Tentunya pembentukan bystander CPR ini melalui pelatihan secara rutin dan
pemilihan bystander sesuai dengan kemampuan dan kemauan.
Manfaat
Masyarakat
yang telah mendapatkan pelatihan CPR memiliki peningkatan kemauan melakukan CPR
dari pada yang belum mendapatkan pelatihan (tanigawa, 2011). Hasil dari
penelitian di japan ini dapat menjadi realita masyarakat yang telah memiliki
kemampuan melakukan CPR akan memiliki kemauan untuk menolong bila ada dalam
keadaan ada orang yang mengalami henti jantung. Tentunya tidak semua masyarakat
diberikan pelatihan CPR tapi harus memiliki sasaran masyarakat untuk pendidikan
publik dan ketrampilan CPR dapat ditujukan untuk masyarakat di tempat-tempat
umum (bandara, stasiun, terminal, pasar), anak sekolah maupun di tempat kerja.
Harapannya,
dengan penyebarluasan pendidikan publik dan peningkatan ketrampilan masyarakat
tentang CPR bisa meningkatkan jumlah bystander CPR di kalangan masyarakat.

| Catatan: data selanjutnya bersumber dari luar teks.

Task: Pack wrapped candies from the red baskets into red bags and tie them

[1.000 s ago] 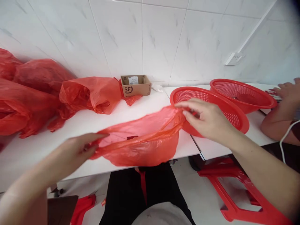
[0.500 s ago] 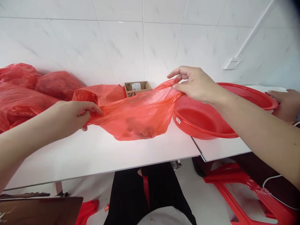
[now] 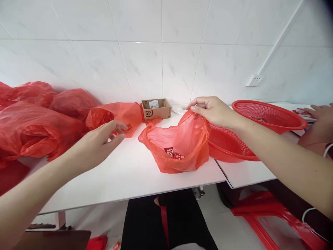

Sehingga ketika menjumpai pasien dengan henti jantung, masyarakat dapat segera
siap siaga untuk mengenali tanda dan gejala pasien dan segera memberikan
penanganan CPR sambil menunggu pertolongan dari rumah sakit datang. Dengan
begitu dapat berpengaruh pada peningkatan survival rate dari pasien henti
jantung yang terjadi di luar rumah sakit (OHCA). Pelaksanaan bantuan hidup
dasar pada henti jantung memiliki prosedural yang sesuai dengan guideline AHA
2010 diantaranya penilaian awal apakah terjadi henti jantung, mengaktifkan EMS,
tindakan dini pelaksanaan CPR, dan segera defibrilasi bila ada indikasi.
Bystander CPR yang telah mendapatkan pelatihan BLS/ bantuan hidup dasar akan
melaksanakan secara otomatis prosedural tindakan penanganan henti jantung.